Bajan las expectativas alcistas de precios

El ritmo alcista de precios perdió en enero pasado algo de ganas por seguir afectando el costo de la vida, y de acuerdo a variables económicas captadas en los primeros días de febrero, pareciera inclinarse por continuar reduciendo la presión inflacionaria.

El Banco Central de Venezuela informó que la inflación de enero de este año se ubicó en 46,6 %, en baja respecto al avance de 77,5% ocurrido en diciembre de 2020.

La disminución del ritmo alcista de precios es más notoria cuando se observan sus movimientos anuales durante los tres últimos años. En 2018 tuvo el mayor impacto. Escaló 130.060,2%.

Pero después de haber marcado este récord histórico, cayó en 2019 a 9.585,5%, para luego continuar su tendencia a la baja en 2020, cuando la canasta de bienes y servicios usada por el BCV para detectar las variaciones en los precios subió 2.959,8%.

Eso de establecer perspectivas inflacionarias es asunto harto difícil, más cuando en nuestro país hay infinidad de variables que inciden para que los precios se muevan en una u otra dirección.

Valga citar el estudio del BCV titulado “Rangos de inflación en Venezuela y cálculos marginales para algunas variables de política”, elaborado por Elsy Paracare, Jennyn Osorio y José Zambrano, quienes de entrada alertan:

“Desde finales de los años 70 la evolución de la inflación en Venezuela, de acuerdo con la literatura, ha estado condicionada al comportamiento de su persistencia y a la evolución de las variables fiscales, monetarias y cambiarias, así como, a la percepción de los agentes económicos, la conflictividad política y los shocks externos. La combinación de estos factores ha permitido el incremento de la inflación, generando una alta volatilidad en la misma en los últimos años”.
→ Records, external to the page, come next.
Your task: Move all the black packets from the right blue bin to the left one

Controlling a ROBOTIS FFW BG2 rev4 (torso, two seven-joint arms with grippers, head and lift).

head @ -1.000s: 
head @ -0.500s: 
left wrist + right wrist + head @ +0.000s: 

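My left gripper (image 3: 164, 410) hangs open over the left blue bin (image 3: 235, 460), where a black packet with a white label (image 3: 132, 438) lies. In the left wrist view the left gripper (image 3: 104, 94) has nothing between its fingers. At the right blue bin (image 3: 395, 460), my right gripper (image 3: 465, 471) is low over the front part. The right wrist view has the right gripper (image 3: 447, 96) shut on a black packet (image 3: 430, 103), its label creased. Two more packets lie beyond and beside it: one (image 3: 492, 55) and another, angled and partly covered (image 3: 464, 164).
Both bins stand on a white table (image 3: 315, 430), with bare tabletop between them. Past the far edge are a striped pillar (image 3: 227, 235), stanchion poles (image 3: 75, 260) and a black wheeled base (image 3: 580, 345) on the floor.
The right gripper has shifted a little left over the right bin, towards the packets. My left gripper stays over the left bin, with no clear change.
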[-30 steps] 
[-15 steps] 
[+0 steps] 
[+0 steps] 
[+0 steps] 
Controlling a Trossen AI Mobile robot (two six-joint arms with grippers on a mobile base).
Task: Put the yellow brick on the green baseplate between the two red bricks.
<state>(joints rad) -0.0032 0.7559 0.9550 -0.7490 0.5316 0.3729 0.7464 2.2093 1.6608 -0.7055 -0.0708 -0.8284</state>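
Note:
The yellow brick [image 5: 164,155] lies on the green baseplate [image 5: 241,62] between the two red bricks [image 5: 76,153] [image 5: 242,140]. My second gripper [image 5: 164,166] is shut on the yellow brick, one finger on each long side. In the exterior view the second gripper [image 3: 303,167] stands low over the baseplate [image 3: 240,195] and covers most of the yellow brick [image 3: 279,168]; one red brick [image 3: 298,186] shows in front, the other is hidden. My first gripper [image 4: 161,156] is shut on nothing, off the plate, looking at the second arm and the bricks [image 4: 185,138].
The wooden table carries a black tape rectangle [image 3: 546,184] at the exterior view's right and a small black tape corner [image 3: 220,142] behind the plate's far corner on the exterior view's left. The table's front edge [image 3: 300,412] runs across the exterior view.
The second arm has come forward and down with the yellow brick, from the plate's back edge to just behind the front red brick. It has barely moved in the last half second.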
El análisis clasifica los episodios inflacionarios según Dornbush y Fisher (1992), quienes definen un nivel de inflación “bajo” cuando el resultado anual es menor a 10%; “moderado”, cuando oscila entre 10%-30%; “alto”, 30%-100%; “extremo”, 100%-1.000%; e “hiperinflación”, más de 1.000%.
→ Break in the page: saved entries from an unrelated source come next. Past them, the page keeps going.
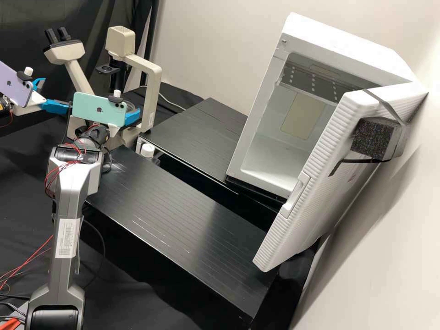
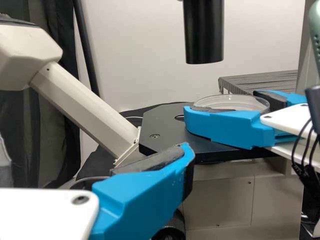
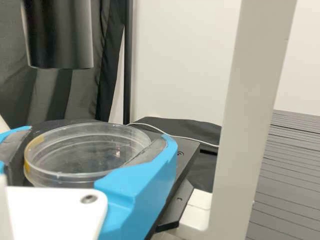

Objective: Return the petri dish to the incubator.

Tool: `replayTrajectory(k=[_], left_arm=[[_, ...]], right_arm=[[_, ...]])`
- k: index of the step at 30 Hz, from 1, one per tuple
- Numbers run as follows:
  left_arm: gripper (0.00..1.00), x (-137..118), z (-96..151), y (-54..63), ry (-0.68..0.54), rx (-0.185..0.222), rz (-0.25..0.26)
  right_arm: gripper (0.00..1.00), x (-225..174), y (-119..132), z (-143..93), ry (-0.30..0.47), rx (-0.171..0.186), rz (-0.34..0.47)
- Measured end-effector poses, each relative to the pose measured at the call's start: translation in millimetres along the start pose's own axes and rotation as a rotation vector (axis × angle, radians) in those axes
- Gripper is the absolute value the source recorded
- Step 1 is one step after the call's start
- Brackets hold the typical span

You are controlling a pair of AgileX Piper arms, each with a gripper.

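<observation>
In the high view, the incubator stands at upper right of the frame, w/ its door open; a dark foam block is strapped on this door. The microscope is at upper left, and both arms reach to this area.

R gripper is clamped on the petri dish. The R wrist view gives the detail: one finger on each side of the clear dish, and a small amber mark at its rim. The L wrist view gives the same hold from the side, and there the dish is above the black stage, below the black tube. If the dish touches the stage, I cannot tell.

L gripper, at far upper left of the high view, has its fingers apart, nothing btw. them. In the L wrist view, one blue finger of it is near the stage.

Also in the high view: a white-capped bottle, left of centre, beside the black platform, which runs to lower right.
</observation>
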Motion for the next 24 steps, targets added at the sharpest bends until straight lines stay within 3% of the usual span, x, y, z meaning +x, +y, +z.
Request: replayTrajectory(k=[7, 17, 24], left_arm=[[1.00, 0.0, 0.0, 0.0, 0.000, 0.000, 0.000], [1.00, 0.0, 0.0, 0.0, 0.000, 0.000, 0.000], [1.00, 0.0, 0.0, 0.0, 0.000, 0.000, 0.000]], right_arm=[[0.00, -14.7, 8.5, -5.4, 0.022, 0.017, -0.015], [0.00, -47.9, 39.0, -9.3, 0.058, 0.084, -0.003], [0.00, -85.3, 54.1, -5.8, 0.089, 0.053, 0.062]])
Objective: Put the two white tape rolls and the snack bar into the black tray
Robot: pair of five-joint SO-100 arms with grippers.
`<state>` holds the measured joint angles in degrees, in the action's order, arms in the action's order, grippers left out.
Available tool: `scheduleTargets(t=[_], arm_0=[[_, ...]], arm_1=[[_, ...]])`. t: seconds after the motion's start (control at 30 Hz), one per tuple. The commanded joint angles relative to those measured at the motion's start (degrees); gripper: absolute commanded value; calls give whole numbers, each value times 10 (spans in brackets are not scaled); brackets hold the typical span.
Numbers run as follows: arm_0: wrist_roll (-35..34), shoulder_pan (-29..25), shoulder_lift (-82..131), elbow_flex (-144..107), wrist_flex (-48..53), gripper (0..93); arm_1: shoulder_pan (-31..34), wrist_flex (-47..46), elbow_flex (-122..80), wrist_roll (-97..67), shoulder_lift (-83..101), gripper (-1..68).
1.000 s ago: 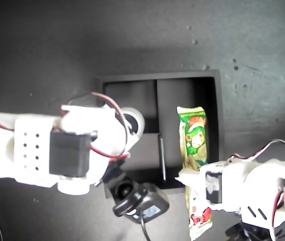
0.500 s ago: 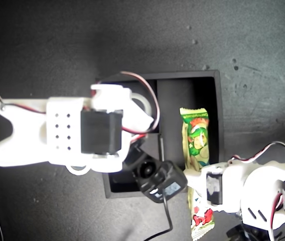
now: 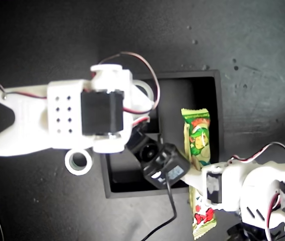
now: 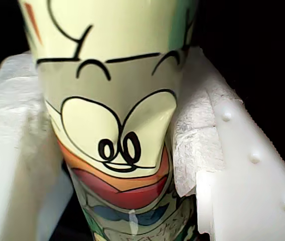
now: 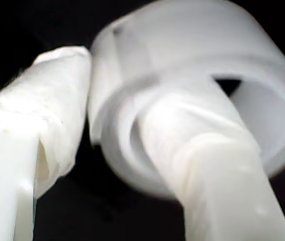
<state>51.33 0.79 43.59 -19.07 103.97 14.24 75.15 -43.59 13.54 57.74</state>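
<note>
In the exterior view, the black tray (image 3: 212, 80) sits on the dark table (image 3: 42, 40); the snack bar (image 3: 197, 150) lies half in its long compartment, its lower end overhanging. A white tape roll (image 3: 78, 161) rests on the table just beside the tray's left wall. The first wrist view shows my first claw (image 4: 115, 145) clenched on the bar. In the second wrist view, my second claw (image 5: 117, 120) grips another tape roll (image 5: 192, 65) through its wall.
</note>
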Motion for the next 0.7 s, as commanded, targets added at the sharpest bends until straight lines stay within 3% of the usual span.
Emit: scheduleTargets(t=[0.0,0.23,0.43,0.6,0.67], arm_0=[[3,5,31,-13,11,142],[2,4,66,-49,11,155],[-2,5,141,-95,11,155],[18,-10,314,-216,11,150],[44,-30,391,-272,11,148]], arm_1=[[4,12,0,14,8,189],[-2,37,-6,15,8,237],[-4,123,51,19,8,224],[21,268,251,35,8,131],[38,280,264,56,41,71]])
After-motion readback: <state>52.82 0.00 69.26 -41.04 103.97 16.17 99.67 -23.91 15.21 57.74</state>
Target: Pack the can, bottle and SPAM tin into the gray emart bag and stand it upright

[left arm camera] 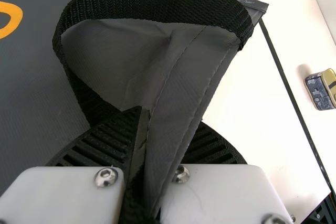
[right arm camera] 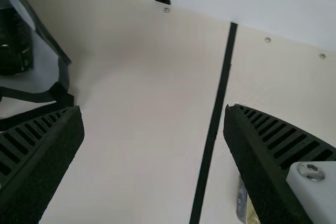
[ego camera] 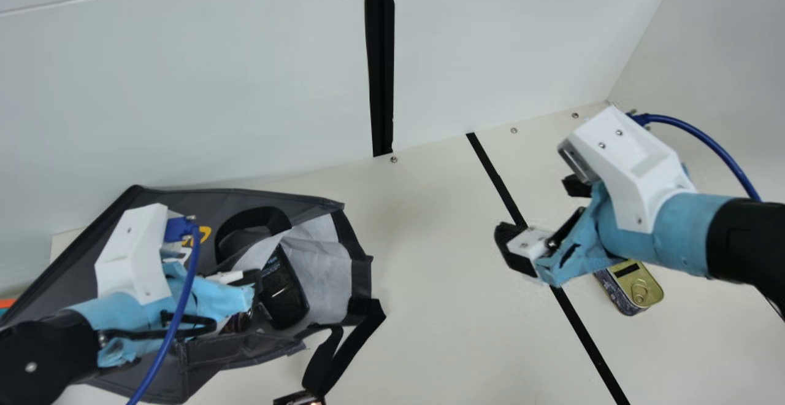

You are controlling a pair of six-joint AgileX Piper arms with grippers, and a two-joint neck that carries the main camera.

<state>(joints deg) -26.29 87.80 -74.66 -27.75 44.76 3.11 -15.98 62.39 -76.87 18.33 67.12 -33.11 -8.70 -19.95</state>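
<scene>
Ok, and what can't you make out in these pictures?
- Small dark thing beside the black container in the gray bag, main view: mostly behind the left arm's blue wrap.
- Object at the bottom, main view: cut off by the edge.
- Orange thing, main view: cut off by the left edge.
- Tin, right wrist view: mostly behind the right gripper, cut off below.

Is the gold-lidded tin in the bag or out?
Out: the tin sits on the table beyond the black strip, apart from the bag.
</scene>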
Según estos autores, aún estamos en hiperinflación, pero cuando se ve la abrupta y significativa caída desde de 2018 es posible apreciar que algunos de los factores que inciden sobre la inflación comienzan a perder empuje en el alza de los precios. 

Un primer factor citado en el trabajo es la persistencia heredada de fluctuaciones de los costos marginales, es decir, en la baja actual, para las empresas varían menos los costos por producir una unidad más de sus productos.

El otro factor es que la inflación depende de su propio pasado, en otras palabras, los precios instalados en la cadena de producción  se resisten menos a cambiar hacia la baja.

Y el otro es la persistencia inflacionaria debido a la formación de expectativas de continuidad en el alza de precios, la cual se expresa cuando ocurren compras innecesarias hoy ante la presunción de que los precios subirán mañana. O cuando el comerciante fija hoy un precio mayor para reponer los inventarios que comprará mañana.

Sobre esta última variable podría haber una reducción de compras por adelantado, así como la fijación de menores precios hoy para reponer las compras que se realizaran mañana.

“Cada una de estas tres fuentes de persistencia relaciona la inflación con su propio rezago, la expectativa de inflación futura, la brecha del producto y un choque de costos”, señalan.

Durante los primeros días del actual mes de febrero, el BCV informa que el dólar arrancó en 1.789.000 bolívares y el pasado dia 12 se ubicó en 1.728.000 bolívares, caída que reduce las expectativas de alza en los costos de producción y de los precios al consumidor, debido a la fuerte influencia del tipo de cambio en el proceso inflacionario.

Además, algunos precios de productos básicos de la canasta alimentaria se doblegaron, tal como el de la harina de maíz dominante en el mercado, cuyo bulto de 20 paquetes pasó de 24 dólares en diciembre de 2020 a 20 dólares en la actualidad.

Contrario a estas bajas, ha habido ajustes en las tarifas de las telecomunicaciones, las cuales deberían ser compensadas con mejoras en los servicios, los cuales a su vez redundarán en mayor dinamismo para la economía, con el consecuente menor de alza en los precios.